# Problem
Using the records below, quote only the span that opens with the line containing "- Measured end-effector" and closes with the line containing "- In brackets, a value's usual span", exactly and inclusively.

# Supplied information
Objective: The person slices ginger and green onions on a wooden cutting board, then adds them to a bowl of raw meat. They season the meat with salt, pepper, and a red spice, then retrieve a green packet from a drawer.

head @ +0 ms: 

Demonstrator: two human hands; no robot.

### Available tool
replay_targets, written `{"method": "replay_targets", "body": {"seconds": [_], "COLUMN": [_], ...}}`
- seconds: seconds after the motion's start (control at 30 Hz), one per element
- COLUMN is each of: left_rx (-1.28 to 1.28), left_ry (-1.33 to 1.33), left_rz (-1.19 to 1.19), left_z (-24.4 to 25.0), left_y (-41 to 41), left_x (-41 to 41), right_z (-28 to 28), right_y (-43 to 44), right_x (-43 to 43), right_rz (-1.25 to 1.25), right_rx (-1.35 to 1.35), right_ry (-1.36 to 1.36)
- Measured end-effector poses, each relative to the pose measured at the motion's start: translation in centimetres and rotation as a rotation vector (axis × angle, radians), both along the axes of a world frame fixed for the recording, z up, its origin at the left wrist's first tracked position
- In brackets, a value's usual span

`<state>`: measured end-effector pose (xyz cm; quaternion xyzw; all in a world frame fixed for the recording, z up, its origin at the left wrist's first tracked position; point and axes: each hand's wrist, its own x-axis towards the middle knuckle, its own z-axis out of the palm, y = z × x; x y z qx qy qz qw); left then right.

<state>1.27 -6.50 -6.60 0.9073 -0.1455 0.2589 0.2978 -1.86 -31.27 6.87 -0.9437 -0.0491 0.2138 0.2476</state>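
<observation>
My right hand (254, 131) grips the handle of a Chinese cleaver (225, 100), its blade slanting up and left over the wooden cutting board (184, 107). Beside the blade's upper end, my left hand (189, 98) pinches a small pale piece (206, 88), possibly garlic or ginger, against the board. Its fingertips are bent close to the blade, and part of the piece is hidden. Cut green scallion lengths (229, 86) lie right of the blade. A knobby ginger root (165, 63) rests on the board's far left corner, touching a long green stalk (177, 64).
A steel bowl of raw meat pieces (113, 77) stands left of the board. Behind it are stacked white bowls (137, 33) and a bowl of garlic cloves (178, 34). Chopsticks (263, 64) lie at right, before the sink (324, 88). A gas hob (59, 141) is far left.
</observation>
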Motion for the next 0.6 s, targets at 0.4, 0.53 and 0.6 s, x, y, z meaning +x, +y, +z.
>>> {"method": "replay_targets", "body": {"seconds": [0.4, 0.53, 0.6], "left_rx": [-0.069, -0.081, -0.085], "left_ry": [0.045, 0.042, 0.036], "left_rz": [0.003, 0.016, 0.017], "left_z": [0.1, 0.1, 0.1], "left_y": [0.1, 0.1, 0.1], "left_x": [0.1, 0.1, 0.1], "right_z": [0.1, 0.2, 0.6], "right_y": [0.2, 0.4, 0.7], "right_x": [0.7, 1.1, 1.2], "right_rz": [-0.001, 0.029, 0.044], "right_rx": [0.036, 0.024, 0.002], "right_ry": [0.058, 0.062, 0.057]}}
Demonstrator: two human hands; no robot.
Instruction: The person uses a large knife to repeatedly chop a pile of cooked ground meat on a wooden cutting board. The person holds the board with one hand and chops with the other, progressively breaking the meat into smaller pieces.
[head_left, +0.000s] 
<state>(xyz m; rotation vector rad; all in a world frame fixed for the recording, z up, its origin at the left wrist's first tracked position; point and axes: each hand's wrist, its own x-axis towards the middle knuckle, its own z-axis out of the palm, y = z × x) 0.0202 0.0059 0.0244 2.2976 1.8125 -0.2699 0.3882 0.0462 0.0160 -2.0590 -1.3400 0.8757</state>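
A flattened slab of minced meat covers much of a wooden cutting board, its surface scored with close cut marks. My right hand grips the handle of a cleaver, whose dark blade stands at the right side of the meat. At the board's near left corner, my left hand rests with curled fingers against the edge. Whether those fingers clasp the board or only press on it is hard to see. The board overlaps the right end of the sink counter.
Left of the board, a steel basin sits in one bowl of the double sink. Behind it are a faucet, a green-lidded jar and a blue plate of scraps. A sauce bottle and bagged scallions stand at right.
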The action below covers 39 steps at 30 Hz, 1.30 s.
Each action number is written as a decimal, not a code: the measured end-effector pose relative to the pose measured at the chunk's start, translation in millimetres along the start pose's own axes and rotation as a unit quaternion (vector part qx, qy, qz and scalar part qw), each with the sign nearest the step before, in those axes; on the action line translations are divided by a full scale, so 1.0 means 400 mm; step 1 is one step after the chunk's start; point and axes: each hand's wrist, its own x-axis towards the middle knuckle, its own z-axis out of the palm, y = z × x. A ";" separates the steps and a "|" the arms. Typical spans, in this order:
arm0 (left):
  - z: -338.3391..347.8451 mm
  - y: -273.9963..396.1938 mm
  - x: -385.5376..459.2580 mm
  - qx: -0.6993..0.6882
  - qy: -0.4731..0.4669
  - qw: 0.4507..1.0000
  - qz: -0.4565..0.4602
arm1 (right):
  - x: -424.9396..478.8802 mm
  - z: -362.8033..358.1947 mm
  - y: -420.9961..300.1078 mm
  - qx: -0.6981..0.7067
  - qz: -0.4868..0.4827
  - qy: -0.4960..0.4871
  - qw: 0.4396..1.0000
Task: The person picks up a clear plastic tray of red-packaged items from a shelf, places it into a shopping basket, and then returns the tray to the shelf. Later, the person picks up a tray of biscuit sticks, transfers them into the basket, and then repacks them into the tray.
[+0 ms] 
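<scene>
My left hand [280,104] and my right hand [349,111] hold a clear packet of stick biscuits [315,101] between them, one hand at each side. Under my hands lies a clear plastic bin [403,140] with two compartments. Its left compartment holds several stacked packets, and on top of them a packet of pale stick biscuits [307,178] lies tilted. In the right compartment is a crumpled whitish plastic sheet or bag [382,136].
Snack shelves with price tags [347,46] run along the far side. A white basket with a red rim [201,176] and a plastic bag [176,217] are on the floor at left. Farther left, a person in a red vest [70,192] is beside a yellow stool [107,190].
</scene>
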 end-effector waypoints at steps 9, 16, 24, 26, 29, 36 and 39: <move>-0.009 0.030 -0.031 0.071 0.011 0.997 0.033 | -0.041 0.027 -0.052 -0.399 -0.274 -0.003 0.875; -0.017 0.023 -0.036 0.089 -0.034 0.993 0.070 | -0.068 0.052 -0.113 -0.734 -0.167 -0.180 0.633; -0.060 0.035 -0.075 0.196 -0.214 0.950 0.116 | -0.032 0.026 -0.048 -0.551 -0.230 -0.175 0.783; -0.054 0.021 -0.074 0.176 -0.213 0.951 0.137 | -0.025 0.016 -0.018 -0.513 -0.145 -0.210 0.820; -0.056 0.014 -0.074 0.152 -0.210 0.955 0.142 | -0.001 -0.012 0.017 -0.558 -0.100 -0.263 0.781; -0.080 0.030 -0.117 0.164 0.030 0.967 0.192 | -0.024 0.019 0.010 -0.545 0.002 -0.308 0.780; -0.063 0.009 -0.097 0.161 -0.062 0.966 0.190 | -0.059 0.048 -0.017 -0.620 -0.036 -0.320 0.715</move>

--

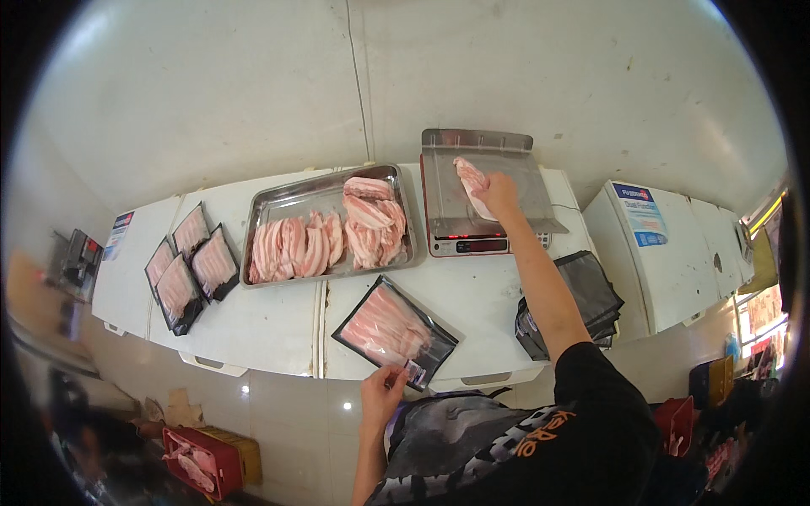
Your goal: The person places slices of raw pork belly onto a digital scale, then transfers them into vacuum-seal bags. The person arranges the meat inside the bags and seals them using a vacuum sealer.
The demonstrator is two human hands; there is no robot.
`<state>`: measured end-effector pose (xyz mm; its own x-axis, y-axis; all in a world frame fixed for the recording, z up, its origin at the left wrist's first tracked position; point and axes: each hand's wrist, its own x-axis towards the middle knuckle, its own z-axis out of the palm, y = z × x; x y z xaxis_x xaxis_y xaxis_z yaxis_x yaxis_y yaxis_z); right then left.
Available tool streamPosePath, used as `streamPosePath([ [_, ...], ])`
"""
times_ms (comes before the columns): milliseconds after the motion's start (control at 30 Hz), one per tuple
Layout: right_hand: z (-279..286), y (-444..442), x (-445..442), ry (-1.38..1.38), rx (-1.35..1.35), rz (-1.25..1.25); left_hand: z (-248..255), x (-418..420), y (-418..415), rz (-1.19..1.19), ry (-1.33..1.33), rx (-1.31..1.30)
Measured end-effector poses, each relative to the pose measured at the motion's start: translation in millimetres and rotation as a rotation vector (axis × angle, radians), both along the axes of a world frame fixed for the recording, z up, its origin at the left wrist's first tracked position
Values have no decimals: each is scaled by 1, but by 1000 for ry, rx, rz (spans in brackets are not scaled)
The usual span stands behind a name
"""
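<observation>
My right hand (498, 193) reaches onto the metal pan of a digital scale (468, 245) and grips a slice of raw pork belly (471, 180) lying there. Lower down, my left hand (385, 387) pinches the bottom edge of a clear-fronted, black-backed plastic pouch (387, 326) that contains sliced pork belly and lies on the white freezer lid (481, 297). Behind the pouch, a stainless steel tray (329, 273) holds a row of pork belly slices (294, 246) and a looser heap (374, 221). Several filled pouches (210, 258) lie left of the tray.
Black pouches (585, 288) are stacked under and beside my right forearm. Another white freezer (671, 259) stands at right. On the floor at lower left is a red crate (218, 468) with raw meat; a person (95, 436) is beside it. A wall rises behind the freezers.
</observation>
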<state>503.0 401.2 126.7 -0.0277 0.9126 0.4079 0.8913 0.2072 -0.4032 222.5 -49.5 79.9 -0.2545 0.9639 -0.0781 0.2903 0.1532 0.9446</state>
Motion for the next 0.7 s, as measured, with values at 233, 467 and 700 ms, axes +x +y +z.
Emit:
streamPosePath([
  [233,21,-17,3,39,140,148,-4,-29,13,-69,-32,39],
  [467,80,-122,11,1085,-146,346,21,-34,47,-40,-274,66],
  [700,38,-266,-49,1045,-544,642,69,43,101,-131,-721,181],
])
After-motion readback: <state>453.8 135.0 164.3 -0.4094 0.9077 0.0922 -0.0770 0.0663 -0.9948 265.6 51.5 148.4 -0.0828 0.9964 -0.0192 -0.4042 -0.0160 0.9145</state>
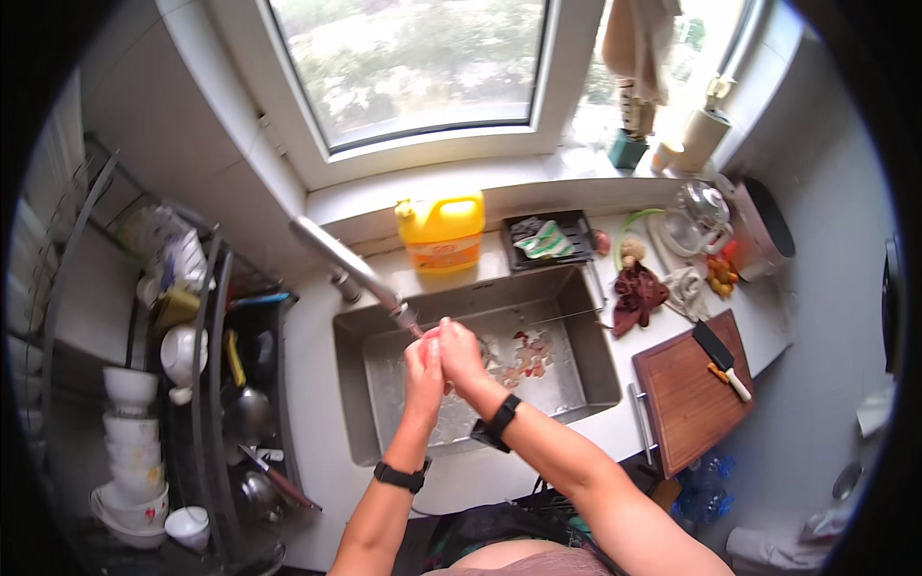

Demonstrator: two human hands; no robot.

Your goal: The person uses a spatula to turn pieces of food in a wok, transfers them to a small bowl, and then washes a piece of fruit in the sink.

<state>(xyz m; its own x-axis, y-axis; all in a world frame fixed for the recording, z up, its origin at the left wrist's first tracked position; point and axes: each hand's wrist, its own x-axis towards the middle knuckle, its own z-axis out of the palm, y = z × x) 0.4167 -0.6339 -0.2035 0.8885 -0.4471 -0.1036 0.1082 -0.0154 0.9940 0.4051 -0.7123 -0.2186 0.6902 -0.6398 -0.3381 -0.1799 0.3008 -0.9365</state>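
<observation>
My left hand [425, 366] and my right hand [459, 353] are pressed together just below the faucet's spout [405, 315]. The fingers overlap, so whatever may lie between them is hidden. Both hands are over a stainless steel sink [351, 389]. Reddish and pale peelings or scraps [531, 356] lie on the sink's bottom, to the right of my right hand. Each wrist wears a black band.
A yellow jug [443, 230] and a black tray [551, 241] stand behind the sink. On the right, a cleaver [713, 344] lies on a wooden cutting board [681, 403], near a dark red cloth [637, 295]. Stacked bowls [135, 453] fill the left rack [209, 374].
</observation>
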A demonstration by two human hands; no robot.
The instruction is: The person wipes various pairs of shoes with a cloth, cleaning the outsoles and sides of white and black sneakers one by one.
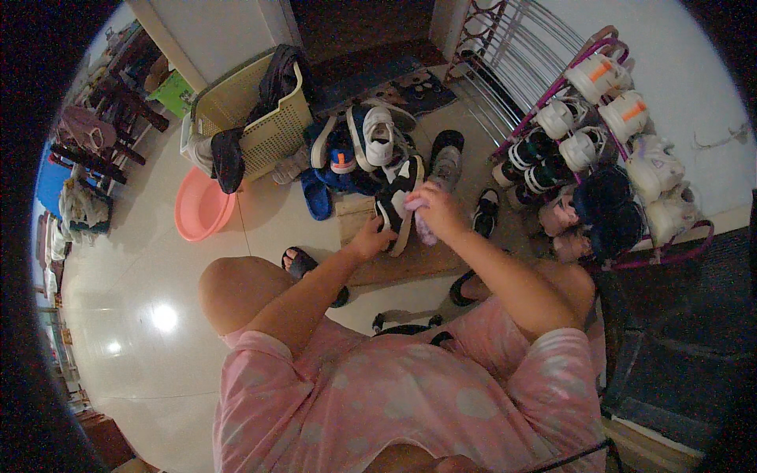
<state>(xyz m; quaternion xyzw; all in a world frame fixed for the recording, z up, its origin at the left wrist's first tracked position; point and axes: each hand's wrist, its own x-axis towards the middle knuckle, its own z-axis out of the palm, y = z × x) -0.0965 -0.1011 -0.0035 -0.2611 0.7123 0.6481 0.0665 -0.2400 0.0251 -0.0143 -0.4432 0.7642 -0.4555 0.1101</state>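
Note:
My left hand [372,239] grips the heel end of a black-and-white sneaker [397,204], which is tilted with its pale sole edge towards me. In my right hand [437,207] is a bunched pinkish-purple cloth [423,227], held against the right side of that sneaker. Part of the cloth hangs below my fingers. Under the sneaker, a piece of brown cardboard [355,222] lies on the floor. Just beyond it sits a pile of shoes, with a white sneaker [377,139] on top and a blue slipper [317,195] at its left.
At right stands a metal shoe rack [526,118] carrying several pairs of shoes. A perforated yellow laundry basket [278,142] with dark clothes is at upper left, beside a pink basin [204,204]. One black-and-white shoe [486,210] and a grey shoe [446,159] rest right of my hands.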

# Response to this task
- Measured end-effector poses, each relative to the pose measured at the motion's start: translation in centimetres and rotation as a rotation vector (axis × angle, radians), both along the axes of a world frame fixed for the recording, z up, its origin at the left wrist's first tracked position
- In brackets, a value's usual span

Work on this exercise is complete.